__Problem requirements__:
Leaving out every picture, retype the lines below from the top through the one that contains "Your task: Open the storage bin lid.".

----- Stored data -----

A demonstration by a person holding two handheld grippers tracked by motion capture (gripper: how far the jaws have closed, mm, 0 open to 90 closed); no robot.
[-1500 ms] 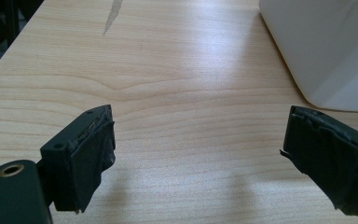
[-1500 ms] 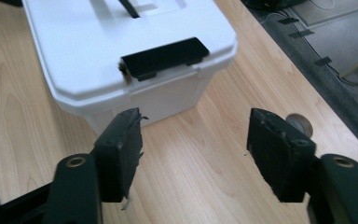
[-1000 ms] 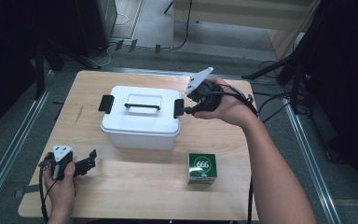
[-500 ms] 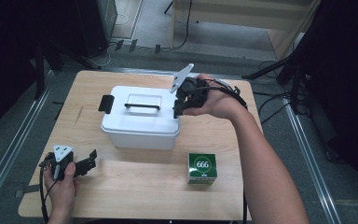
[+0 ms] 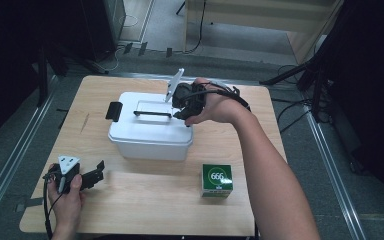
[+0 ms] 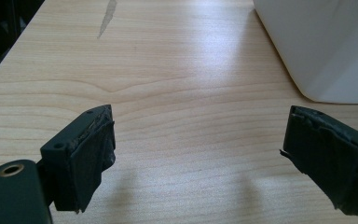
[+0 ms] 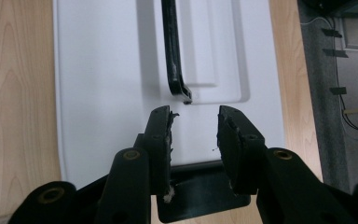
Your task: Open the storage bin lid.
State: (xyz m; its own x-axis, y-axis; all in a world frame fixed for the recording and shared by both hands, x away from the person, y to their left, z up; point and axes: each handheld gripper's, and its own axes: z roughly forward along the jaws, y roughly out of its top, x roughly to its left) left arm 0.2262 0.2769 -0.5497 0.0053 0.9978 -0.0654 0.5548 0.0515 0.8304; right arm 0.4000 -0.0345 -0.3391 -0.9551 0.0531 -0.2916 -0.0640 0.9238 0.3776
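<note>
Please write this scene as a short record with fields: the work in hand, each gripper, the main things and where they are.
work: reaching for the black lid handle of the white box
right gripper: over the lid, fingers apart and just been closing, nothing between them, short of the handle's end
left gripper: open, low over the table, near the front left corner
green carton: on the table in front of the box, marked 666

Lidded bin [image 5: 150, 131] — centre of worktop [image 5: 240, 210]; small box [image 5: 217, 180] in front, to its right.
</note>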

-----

__Output for this task__:
A demonstration by a person holding two handheld grippers tracked by motion capture (gripper: how far the jaws have closed, mm, 0 open to 90 closed); no robot.
[-1500 ms] 
[-1500 ms] 
[-1000 ms] 
[-500 ms] 
[+0 ms] 
[+0 ms] 
[+0 ms] 
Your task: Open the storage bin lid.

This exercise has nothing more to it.